Vegas Worker Fired for Saying 'Bye Bye,' Sues for Pregnancy Discrimination

A former employee is suing a luxury Las Vegas hotel because she claims the establishment continually harassed her and then terminated her employment when she was eight months pregnant.

Melodee Megia, 37, who used to be a "room service sales" employee for The Cosmopolitan Resort and Casino in Las Vegas revealed in the suit was the reason behind her termination which detailed that she told a customer "bye bye" on the telephone instead of "goodbye," according to media reports.

Megia also filed a class-action lawsuit on behalf of her other co-workers, whom she claims were shorted on their hourly wages and overtime.

According to court documents filed with the Clark County District Court in Nevada, Megia worked at the hotel from November 2010 until September 2011, when she claimed that she was fired "based on her pregnancy."

The suit also explains numerous instances of harassment from her boss and other employee's because she was pregnant.

The lawsuit detailed one instance when Megia was asked to bring a care package to a room containing a box of condoms.

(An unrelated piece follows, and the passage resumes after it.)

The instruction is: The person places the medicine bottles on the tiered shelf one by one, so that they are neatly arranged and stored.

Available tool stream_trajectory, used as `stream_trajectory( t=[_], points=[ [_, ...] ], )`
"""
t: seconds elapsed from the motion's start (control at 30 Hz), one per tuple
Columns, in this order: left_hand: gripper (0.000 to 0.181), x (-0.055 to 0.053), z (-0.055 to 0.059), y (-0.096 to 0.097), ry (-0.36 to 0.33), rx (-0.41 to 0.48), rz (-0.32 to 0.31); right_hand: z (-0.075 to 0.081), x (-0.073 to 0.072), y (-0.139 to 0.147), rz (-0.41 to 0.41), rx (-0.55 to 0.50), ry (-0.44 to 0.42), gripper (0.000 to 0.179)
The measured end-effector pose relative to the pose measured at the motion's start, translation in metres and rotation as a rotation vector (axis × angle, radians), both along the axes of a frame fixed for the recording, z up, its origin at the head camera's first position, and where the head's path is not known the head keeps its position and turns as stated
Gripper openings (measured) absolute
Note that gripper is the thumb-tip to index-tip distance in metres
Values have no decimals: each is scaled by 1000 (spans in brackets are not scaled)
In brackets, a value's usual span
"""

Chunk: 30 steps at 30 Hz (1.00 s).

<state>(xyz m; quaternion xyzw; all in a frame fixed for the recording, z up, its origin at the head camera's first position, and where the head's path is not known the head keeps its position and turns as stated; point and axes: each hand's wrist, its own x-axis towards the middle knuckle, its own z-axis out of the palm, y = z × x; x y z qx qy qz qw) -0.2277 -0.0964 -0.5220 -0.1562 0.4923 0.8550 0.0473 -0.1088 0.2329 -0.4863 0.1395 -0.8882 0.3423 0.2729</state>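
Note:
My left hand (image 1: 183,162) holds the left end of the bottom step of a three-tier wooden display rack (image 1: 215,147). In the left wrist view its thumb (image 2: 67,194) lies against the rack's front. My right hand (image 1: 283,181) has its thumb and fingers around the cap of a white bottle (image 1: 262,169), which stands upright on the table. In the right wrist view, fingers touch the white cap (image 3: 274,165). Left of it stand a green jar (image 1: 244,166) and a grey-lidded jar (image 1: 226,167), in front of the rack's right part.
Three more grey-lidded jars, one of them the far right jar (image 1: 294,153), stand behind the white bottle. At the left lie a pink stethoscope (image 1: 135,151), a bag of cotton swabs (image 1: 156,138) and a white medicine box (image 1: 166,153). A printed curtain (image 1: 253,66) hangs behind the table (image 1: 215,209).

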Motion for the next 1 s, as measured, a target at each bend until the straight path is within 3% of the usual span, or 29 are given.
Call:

Stated in the suit, Megia's supervisor said, "Isn't it too late for that? You should have thought about it before getting knocked up."

The suit also added that one day her supervisor told another employee in her presence, "That is what happens when you have sex."

"From that point forward, the director of room service frequently gave [Megia] dirty looks or shook his head disapprovingly," the suit said.

Mark Thierman, one of her attorneys, described the work environment in the gaming industry as the lawless west of old.

"Nevada is a very tough state for service employees. It's the Wild West. Coming from California originally, it was shocking for me," Thierman told ABC.

"Many, if not most, people here work on minimum wage plus tips. Some of the abuses are pretty flagrant," he said.

When asked to comment on the suit Amy Rossetti, public relations director of The Cosmopolitan of Las Vegas, said in a statement, "As a matter of company policy, we do not comment on pending litigation."